◆ **Problem to work on**: All of the data below needs to be set down once more, exactly as written.

====================

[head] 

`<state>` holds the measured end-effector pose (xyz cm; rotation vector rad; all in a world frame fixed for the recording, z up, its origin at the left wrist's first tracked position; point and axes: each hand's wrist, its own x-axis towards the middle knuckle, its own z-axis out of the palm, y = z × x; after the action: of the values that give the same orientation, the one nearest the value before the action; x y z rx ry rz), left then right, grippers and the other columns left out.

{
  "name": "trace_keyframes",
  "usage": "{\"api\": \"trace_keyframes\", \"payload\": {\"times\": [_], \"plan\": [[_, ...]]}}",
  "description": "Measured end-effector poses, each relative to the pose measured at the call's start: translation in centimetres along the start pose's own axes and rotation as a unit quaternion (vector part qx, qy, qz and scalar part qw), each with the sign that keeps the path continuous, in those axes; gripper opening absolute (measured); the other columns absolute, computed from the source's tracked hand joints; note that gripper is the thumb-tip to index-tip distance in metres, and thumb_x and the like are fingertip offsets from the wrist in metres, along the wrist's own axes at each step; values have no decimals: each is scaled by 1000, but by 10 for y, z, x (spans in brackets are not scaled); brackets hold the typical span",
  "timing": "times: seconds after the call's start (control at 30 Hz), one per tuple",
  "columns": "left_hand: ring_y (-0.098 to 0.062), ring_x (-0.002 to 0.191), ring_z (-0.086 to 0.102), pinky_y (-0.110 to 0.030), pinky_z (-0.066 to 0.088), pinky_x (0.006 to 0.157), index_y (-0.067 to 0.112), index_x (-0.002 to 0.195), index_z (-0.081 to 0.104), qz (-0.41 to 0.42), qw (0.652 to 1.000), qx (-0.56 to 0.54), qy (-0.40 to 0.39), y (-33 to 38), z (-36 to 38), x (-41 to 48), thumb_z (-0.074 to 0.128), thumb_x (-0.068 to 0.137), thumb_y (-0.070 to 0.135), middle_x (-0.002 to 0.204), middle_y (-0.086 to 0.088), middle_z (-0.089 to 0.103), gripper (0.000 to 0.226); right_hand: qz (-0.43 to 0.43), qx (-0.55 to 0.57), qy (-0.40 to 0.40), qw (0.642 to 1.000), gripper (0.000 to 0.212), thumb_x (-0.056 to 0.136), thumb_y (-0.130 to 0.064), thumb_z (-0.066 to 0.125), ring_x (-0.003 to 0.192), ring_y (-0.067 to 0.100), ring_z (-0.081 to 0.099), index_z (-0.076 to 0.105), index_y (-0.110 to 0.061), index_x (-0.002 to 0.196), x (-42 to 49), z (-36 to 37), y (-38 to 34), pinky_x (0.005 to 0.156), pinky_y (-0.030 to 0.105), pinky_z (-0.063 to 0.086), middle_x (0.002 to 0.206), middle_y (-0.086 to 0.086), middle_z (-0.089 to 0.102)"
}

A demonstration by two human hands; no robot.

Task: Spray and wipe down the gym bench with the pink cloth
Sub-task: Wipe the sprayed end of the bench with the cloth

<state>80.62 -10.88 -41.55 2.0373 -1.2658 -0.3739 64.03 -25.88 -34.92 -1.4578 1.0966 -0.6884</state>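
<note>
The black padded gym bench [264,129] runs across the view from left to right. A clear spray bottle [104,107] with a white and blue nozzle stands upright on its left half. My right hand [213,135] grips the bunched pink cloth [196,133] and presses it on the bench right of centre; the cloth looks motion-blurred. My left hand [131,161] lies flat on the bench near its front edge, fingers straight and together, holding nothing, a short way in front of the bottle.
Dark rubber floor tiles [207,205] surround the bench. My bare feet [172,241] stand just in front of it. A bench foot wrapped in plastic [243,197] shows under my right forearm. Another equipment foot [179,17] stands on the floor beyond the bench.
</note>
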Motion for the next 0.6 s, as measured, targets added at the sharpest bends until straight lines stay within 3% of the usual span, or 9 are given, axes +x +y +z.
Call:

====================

◆ **Result for this exercise**:
[head] 

`<state>` holds the measured end-effector pose (xyz cm; rotation vector rad; all in a world frame fixed for the recording, z up, its origin at the left wrist's first tracked position; point and axes: each hand's wrist, its own x-axis towards the middle knuckle, its own z-axis out of the palm, y = z × x; after the action: of the values that give the same orientation, the one nearest the value before the action; x y z rx ry rz), left then right, grippers and the other columns left out.

{
  "name": "trace_keyframes",
  "usage": "{\"api\": \"trace_keyframes\", \"payload\": {\"times\": [_], \"plan\": [[_, ...]]}}",
  "description": "Measured end-effector poses, each relative to the pose measured at the call's start: translation in centimetres along the start pose's own axes and rotation as a unit quaternion (vector part qx, qy, qz and scalar part qw), each with the sign that keeps the path continuous, in those axes; gripper opening absolute (measured); the other columns absolute, computed from the source's tracked hand joints; note that gripper is the thumb-tip to index-tip distance in metres, and thumb_x and the like are fingertip offsets from the wrist in metres, along the wrist's own axes at each step; values have no decimals: each is scaled by 1000, but by 10 for y, z, x (spans in brackets are not scaled); brackets hold the typical span",
  "timing": "times: seconds after the call's start (control at 30 Hz), one per tuple",
  "columns": "left_hand: ring_y (-0.098 to 0.062), ring_x (-0.002 to 0.191), ring_z (-0.086 to 0.102), pinky_y (-0.110 to 0.030), pinky_z (-0.066 to 0.088), pinky_x (0.006 to 0.157), index_y (-0.067 to 0.112), index_x (-0.002 to 0.195), index_z (-0.081 to 0.104), qz (-0.41 to 0.42), qw (0.652 to 1.000), qx (-0.56 to 0.54), qy (-0.40 to 0.39), y (-33 to 38), z (-36 to 38), x (-41 to 48), thumb_z (-0.074 to 0.128), thumb_x (-0.068 to 0.137), thumb_y (-0.070 to 0.135), middle_x (-0.002 to 0.204), middle_y (-0.086 to 0.088), middle_z (-0.089 to 0.103), gripper (0.000 to 0.226); right_hand: qz (-0.43 to 0.43), qx (-0.55 to 0.57), qy (-0.40 to 0.40), qw (0.642 to 1.000), gripper (0.000 to 0.212), thumb_x (-0.056 to 0.136), thumb_y (-0.130 to 0.064), thumb_z (-0.066 to 0.125), ring_x (-0.003 to 0.192), ring_y (-0.067 to 0.100), ring_z (-0.081 to 0.099), index_z (-0.076 to 0.105), index_y (-0.110 to 0.061), index_x (-0.002 to 0.196), x (-42 to 49), z (-36 to 37), y (-38 to 34), pinky_x (0.005 to 0.156), pinky_y (-0.030 to 0.105), pinky_z (-0.063 to 0.086), middle_x (0.002 to 0.206), middle_y (-0.086 to 0.086), middle_z (-0.089 to 0.102)"
}

A demonstration by two human hands; no robot.

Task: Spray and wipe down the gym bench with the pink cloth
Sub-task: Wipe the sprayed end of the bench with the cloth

<state>80.62 -10.88 -41.55 2.0373 -1.2658 -0.3739 64.03 -25.88 -34.92 -1.4578 1.0966 -0.6884</state>
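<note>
The black padded gym bench [264,129] runs across the view from left to right. A clear spray bottle [104,107] with a white and blue nozzle stands upright on its left half. My right hand [213,135] grips the bunched pink cloth [196,133] and presses it on the bench right of centre; the cloth looks motion-blurred. My left hand [131,161] lies flat on the bench near its front edge, fingers straight and together, holding nothing, a short way in front of the bottle.
Dark rubber floor tiles [207,205] surround the bench. My bare feet [172,241] stand just in front of it. A bench foot wrapped in plastic [243,197] shows under my right forearm. Another equipment foot [179,17] stands on the floor beyond the bench.
</note>
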Motion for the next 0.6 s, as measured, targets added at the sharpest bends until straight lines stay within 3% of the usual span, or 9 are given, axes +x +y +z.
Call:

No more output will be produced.